Operationalize implies the ability of tying these long-range plans with plans in the tactical horizon (2-6 quarters out), ensuring these are not only tied with overall strategy, but also considers likely disruptions along various operating links, nodes, peoples, and evolving economics – macro and micro – across business cycles.

This is where a complete commitment to cross-functional knowledge, and capability sharing and collaborative planning is required across supply chain partners (product enterprise – auto OEMs, in this case, and their key suppliers – Tier1, some Tier2, and others upstream), and across functions within the auto OEMs (Product Line Managers, Sales and Manufacturing/ Supply Chain operations, and Cost/Value engineering).

Shrinking Window of opportunity – Legacy automakers, in the US and EU especially, need to make concerted efforts in operational long-range planning, since their “window of opportunity” to stay competitive maybe smaller than they think (case in point – Labor strife at the Big-Three[14] in the US resulting in a 25% labor cost increase[15], EU mandates for 100% EV production effective 2035).

Pure play EV manufacturers in the US, EU and Asia, except a few[16], may also have a rough road ahead, with a smaller and potentially shrinking “window of opportunity” versus legacy, ICE vehicle makers, due to the intrinsic capital-intensive nature of the industry (requires significant capital investment up front in plant and equipment), and extrinsic factors such as – intensifying competition from current EV leaders (Tesla world-wide, BYD of China), structural debt-intensive nature of recent macro-economic revivals (post covid-19 pandemic) – elevated inflation and higher interest rates, which has dampened EV demand based on the latest data (footnote#1).
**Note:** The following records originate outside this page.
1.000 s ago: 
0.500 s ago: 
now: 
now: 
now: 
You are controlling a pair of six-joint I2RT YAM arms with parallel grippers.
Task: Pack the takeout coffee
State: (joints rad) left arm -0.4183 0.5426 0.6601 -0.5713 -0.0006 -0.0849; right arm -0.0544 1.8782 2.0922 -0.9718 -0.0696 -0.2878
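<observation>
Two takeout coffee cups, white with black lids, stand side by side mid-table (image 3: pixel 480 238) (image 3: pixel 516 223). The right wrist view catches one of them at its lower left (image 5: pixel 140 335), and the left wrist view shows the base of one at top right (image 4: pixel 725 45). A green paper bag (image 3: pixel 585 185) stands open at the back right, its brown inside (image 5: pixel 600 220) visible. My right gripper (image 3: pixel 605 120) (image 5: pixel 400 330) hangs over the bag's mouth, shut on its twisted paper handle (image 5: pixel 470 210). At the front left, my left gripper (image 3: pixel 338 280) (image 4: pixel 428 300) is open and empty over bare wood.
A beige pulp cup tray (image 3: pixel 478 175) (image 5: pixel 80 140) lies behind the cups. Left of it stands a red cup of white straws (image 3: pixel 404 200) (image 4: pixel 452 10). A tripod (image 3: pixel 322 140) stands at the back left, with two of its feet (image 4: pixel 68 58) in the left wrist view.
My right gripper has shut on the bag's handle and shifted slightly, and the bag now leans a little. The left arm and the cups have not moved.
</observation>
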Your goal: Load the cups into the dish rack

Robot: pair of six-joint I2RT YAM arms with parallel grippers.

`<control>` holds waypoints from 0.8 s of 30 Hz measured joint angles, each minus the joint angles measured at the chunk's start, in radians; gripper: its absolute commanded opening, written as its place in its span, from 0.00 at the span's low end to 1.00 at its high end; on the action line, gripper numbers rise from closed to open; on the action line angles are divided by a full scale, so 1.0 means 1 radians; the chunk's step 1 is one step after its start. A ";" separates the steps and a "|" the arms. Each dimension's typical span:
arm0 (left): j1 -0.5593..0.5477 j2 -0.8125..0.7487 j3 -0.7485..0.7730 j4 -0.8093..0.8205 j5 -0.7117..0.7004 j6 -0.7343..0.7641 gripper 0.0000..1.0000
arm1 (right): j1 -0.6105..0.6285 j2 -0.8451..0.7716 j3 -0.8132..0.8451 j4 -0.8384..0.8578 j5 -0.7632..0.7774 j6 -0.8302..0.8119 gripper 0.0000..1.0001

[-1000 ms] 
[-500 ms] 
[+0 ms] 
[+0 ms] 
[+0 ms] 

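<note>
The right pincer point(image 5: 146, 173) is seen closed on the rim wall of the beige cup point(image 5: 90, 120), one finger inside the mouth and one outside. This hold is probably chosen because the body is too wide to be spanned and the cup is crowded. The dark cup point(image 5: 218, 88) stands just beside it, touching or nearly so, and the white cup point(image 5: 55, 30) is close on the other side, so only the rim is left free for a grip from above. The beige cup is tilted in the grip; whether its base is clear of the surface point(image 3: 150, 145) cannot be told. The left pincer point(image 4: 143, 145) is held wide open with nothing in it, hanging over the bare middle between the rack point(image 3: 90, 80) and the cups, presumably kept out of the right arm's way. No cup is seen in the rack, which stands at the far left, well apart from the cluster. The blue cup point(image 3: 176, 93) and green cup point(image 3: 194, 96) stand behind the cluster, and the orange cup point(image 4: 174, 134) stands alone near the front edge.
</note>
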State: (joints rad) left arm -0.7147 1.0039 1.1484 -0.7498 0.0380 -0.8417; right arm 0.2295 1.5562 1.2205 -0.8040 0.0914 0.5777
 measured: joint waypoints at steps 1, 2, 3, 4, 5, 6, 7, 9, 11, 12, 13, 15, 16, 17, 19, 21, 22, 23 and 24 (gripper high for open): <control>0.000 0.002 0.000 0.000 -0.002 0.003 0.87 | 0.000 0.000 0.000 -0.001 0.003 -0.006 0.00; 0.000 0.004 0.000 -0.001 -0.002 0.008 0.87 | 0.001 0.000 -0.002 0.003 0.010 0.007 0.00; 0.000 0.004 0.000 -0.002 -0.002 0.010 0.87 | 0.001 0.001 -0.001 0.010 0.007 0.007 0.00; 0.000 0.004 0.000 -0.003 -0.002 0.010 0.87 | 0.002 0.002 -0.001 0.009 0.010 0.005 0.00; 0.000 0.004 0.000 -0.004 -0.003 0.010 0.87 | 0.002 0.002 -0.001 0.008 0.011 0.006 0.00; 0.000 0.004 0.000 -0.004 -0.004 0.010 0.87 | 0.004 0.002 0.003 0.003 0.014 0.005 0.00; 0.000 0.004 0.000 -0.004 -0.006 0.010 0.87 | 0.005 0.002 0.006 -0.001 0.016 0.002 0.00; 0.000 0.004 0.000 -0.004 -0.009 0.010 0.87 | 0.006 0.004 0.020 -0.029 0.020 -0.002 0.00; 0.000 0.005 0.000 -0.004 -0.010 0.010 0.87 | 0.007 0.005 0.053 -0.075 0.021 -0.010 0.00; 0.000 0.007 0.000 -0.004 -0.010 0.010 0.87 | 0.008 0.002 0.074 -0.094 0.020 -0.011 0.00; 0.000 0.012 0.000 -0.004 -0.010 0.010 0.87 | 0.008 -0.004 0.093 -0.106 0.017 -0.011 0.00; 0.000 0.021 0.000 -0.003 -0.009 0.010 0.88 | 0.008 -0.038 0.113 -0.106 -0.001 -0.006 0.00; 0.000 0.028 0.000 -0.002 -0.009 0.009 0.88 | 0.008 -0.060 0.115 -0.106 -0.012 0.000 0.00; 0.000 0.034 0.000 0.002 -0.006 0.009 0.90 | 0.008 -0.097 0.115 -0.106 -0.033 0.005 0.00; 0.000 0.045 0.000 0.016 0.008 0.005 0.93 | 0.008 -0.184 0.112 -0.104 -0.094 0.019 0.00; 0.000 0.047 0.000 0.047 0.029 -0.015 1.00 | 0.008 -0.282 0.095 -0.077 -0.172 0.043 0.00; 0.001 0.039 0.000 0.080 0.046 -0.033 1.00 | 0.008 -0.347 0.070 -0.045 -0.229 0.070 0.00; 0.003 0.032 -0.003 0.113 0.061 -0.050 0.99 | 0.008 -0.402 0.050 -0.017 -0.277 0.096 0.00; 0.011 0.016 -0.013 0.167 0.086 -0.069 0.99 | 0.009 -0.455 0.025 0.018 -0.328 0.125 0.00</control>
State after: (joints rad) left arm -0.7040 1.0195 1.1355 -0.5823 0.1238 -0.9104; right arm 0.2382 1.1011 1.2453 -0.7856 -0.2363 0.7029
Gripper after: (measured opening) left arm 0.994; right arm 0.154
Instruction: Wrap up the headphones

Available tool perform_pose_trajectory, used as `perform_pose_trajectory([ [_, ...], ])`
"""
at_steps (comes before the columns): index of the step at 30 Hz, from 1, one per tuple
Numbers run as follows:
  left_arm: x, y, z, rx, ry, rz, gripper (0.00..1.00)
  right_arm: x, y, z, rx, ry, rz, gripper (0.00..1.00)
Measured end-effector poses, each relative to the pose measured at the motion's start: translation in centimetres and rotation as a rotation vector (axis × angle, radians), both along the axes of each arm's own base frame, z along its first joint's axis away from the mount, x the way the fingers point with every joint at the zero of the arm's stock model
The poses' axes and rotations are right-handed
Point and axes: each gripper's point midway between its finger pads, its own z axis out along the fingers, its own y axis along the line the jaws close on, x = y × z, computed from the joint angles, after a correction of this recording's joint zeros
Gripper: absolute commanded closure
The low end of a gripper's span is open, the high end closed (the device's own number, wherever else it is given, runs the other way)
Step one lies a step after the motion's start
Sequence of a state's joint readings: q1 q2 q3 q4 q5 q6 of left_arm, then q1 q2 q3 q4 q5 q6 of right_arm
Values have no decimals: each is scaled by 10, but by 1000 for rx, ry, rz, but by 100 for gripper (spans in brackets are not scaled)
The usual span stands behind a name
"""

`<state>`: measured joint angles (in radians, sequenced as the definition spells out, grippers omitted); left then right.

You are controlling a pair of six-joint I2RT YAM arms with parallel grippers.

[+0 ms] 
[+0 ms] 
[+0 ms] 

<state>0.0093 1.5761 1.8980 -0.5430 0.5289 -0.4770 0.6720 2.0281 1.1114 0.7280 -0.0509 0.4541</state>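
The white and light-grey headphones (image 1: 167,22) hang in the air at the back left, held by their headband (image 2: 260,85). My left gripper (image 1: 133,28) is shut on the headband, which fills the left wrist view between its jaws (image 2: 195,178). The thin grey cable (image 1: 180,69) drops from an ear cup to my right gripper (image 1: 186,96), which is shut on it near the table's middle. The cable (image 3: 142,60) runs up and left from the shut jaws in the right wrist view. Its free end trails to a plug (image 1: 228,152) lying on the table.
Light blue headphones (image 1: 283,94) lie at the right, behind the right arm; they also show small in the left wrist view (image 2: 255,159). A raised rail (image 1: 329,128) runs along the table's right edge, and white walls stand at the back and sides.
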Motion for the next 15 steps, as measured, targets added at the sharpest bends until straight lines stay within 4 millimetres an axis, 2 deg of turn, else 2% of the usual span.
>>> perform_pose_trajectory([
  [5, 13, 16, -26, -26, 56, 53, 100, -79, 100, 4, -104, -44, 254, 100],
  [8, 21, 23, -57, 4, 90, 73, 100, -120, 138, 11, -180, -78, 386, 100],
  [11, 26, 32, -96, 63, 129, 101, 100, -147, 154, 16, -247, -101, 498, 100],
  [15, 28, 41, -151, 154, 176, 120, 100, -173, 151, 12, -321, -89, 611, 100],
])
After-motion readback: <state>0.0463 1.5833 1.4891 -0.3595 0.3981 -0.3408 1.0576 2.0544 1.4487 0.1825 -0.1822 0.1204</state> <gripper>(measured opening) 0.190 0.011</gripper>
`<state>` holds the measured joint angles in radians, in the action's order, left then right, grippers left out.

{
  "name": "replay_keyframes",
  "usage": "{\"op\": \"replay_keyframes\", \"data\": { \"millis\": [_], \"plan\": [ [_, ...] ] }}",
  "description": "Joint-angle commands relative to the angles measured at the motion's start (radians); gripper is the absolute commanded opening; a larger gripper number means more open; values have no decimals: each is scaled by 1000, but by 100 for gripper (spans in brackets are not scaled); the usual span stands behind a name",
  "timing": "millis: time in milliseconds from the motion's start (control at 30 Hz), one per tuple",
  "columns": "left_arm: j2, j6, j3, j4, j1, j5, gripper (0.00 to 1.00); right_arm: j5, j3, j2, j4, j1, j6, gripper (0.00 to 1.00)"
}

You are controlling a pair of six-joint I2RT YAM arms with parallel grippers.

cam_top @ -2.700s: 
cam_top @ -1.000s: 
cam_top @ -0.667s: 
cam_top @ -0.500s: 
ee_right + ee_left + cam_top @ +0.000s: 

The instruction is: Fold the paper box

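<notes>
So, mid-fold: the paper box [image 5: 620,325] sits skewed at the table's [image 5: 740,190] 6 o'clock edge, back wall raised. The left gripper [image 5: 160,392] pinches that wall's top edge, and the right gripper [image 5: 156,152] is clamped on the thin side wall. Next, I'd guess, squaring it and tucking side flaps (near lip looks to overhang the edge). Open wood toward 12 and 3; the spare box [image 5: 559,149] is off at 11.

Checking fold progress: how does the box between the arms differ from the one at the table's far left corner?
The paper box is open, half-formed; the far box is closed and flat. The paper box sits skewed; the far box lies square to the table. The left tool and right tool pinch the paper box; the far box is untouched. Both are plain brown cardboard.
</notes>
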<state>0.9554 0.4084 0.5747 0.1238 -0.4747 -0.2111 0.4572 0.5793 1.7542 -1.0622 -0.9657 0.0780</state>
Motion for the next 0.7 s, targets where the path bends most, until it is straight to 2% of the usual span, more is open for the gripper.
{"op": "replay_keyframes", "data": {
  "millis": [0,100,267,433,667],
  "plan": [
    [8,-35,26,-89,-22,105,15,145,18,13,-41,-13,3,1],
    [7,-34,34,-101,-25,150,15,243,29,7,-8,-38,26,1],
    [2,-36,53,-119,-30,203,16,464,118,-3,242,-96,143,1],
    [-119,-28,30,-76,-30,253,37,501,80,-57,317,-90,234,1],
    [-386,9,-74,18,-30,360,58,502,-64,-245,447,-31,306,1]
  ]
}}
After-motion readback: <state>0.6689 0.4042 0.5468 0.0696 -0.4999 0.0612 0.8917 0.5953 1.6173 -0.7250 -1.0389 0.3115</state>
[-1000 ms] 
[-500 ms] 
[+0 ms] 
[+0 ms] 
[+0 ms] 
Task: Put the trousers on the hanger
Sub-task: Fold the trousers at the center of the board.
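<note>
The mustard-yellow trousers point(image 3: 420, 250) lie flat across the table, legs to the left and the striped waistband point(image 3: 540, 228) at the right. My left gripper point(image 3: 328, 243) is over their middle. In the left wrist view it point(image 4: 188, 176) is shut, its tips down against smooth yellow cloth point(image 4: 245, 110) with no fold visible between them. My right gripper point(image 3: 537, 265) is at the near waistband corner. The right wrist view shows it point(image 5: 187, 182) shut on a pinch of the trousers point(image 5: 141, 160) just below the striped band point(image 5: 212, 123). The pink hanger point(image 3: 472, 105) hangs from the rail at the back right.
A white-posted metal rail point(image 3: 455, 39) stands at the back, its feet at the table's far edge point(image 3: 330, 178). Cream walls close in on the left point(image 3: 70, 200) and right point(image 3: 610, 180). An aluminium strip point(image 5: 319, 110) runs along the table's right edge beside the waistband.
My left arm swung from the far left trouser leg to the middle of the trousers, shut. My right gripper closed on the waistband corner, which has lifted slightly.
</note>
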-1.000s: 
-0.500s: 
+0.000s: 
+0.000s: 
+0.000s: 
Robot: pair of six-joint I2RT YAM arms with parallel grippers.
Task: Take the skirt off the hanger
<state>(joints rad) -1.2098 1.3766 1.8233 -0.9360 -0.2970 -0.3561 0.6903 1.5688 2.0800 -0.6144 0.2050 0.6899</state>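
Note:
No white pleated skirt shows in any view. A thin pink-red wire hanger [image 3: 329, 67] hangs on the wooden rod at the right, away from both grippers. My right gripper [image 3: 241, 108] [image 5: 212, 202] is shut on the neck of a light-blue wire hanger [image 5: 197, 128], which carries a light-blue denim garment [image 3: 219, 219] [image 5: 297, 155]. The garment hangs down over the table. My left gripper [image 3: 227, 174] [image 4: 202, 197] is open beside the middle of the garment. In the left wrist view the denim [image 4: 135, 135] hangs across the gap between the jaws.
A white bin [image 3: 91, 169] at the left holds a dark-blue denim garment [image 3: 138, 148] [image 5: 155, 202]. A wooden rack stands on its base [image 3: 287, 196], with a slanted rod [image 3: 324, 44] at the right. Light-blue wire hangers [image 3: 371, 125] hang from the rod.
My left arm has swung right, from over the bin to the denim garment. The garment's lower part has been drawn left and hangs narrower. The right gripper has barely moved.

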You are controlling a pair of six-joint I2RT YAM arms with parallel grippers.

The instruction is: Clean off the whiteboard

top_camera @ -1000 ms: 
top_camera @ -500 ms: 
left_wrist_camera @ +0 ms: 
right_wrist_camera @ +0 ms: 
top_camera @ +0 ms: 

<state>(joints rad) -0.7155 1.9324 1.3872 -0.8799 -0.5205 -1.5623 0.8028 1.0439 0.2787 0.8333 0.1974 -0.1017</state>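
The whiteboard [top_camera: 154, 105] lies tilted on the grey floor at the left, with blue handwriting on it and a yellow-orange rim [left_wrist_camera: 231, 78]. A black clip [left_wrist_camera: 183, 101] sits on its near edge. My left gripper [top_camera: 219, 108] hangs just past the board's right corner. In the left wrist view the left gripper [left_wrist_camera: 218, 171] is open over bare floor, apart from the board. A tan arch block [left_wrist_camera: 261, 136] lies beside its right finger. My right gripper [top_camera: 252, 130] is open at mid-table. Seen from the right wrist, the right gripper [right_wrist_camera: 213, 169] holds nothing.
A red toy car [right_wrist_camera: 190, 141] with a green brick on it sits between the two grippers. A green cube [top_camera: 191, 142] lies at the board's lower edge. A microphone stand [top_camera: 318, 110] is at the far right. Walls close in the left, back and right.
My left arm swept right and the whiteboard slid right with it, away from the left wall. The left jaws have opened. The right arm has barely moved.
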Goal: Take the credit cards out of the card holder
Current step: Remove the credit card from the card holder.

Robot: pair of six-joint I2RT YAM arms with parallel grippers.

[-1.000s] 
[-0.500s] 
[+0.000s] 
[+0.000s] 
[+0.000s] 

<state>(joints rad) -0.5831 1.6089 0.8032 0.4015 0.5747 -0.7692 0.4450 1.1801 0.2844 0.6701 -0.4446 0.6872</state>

Large EV markets, such as China, are facing severe slowdown in demand.

In addition, unpredictable geo-political trade impasse (e.g., US versus China, EU v. China) also threatens to severely constrain critical raw-material inputs, and choke EV trade volumes.

Governments & the long view – A key contributor to long-range planning are governments and their productive engagement with new industries. In large, well-capitalized economies that are relatively free of state-control (the US, EU, Japan), private enterprises are driving most of the innovation, with some government support (example, loans to EV, battery and charging infrastructure makers). Automakers in the US, EU and mature economies that are currently leading EV adoption have benefited from this.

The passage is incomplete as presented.